Local 79 President Nas Yadollahi pens Toronto Star OpEd
In today’s Toronto Star, Local 79 President Nas Yadollahi has written an OpEd marking the 20 year anniversary of her brother Soroush’s murder. She details the impacts of his death, and the process of how she came to understand that, while we as a city couldn’t save her brother, there are clear ways we can make Toronto safe for everyone. And it starts with properly funding City services. (Pictured above, captured 20 years ago, Nas leans her head on her brother Soroush’s shoulder).
Click here to read the Toronto Star article, or read the text of the OpEd below:
We couldn’t save my brother but here is how to make Toronto safe for everyone
Twenty years ago Monday, my big brother became Toronto’s second homicide victim of 2004. He was killed six months before his wedding, a recent university grad with his whole life in front of him. My brother was my best friend.
I spent the first decade after his death feeling angry and resentful. An act of violence upturned my family’s world, and I couldn’t help but feel betrayed by our city and the promise that it would keep us safe.
Ironically, my job as a City of Toronto Youth Outreach Worker based out of Crescent Town, St. James Town and Dirftwood existed to help curb the very violence that killed my brother. I worked with at-risk youth, helping to steer them toward recreation programs that channelled their teenage energy and penchant for risk into healthy social interactions.
In many ways, it was this work that helped heal me. I could move from my hopelessness, as I saw with my own eyes how Toronto’s community recreation programs actively prevented violence by helping youth who might turn to harm because there was nowhere else for their pain.
With a living wage of $25 an hour in Toronto, I also know how quickly cycles of poverty repeat themselves. People are having trouble keeping up. Even City of Toronto workers are struggling to make ends meet as inflation quickly surpasses any small negotiated salary increases. Many of them are a paycheque away from experiencing a housing crisis of their own and some are already having to resort to food banks to put food on the table.
When our city workers, the backbone of our city’s public infrastructure, feel the squeeze, what can be said about workers who are not unionized. Every day, countless Torontonians must make difficult choices that put them in precarious financial and personal situations. Our most vulnerable community members in the most marginalized parts of our city face homelessness and destitution as the cost of living soars.
In 2023, during a historic byelection, our city made a choice to move forward with hope and care over fear and the status quo.

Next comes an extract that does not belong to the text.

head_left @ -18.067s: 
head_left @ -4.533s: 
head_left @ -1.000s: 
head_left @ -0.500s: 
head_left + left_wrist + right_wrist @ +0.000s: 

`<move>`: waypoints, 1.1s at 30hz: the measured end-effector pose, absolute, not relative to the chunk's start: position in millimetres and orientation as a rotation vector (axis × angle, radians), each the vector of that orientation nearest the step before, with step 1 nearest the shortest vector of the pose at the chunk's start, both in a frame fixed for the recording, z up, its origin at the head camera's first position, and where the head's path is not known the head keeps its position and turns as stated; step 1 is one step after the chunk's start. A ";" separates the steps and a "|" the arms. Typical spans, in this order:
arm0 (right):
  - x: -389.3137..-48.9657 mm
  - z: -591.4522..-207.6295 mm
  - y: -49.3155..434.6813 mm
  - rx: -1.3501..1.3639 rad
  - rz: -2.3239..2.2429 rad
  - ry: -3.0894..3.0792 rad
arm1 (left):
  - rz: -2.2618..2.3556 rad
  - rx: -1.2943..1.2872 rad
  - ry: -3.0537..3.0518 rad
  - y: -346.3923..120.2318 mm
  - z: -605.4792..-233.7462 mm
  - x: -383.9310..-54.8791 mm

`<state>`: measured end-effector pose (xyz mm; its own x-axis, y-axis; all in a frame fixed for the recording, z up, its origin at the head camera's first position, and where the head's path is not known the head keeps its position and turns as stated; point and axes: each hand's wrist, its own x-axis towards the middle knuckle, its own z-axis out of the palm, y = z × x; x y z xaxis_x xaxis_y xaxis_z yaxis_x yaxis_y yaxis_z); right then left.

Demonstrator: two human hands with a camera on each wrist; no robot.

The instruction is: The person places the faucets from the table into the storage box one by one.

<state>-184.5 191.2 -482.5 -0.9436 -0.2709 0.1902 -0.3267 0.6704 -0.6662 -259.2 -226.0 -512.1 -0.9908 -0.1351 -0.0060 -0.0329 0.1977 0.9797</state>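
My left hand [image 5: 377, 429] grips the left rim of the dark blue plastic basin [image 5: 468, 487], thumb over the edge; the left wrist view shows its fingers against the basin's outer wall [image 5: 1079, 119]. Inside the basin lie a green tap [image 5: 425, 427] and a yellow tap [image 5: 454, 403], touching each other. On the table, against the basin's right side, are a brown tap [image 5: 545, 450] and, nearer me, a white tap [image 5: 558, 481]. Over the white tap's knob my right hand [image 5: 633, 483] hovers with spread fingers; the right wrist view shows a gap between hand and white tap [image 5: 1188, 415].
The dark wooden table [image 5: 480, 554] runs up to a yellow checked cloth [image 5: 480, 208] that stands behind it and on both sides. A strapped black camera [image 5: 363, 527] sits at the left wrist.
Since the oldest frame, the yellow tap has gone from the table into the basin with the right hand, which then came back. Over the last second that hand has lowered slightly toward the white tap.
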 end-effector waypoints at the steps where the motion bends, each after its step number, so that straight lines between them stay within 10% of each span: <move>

In 2024, we have the opportunity to make meaningful change by addressing how the city spends its budget. As City Council and the Budget Committee get ready for public presentations and discussion and our mayor prepares to table her first budget one thing is clear: investing in our public services and in the workers who deliver them is how we make our communities whole and safe.
We can choose to hire more recreation workers — after school program workers and youth workers to create better programs for our young people. We can choose to strengthen funding for our shelters and our public long-term care homes so the most vulnerable Torontonians receive better services. We can choose to expand programs like the Toronto Community Crisis Service for a better way to manage mental health crises in our city.
Prioritizing how the youngest Torontonians experience the city is how we build for the future. It is incumbent upon us to make sure all children in our city have access to programs in their neighbourhood that engage and motivate them — like the youth outreach programs I have worked on as a city employee. Imagine what we could do if programs could be expanded — bigger, better, more accessible for every child, teenager and young adult in Toronto.
I don’t believe that anyone is born with the disposition and desire to pull a trigger. I do believe that underfunding our public services marginalizes the most vulnerable communities in Toronto.
I still don’t know what drove the person who murdered my brother or who they are. What I do know is that we have to do better and create a more just and equitable city — a city where everyone belongs and one where we invest in communities.
Nas Yadollahi is the newly elected President of CUPE Local 79, representing 30,000 City of Toronto workers.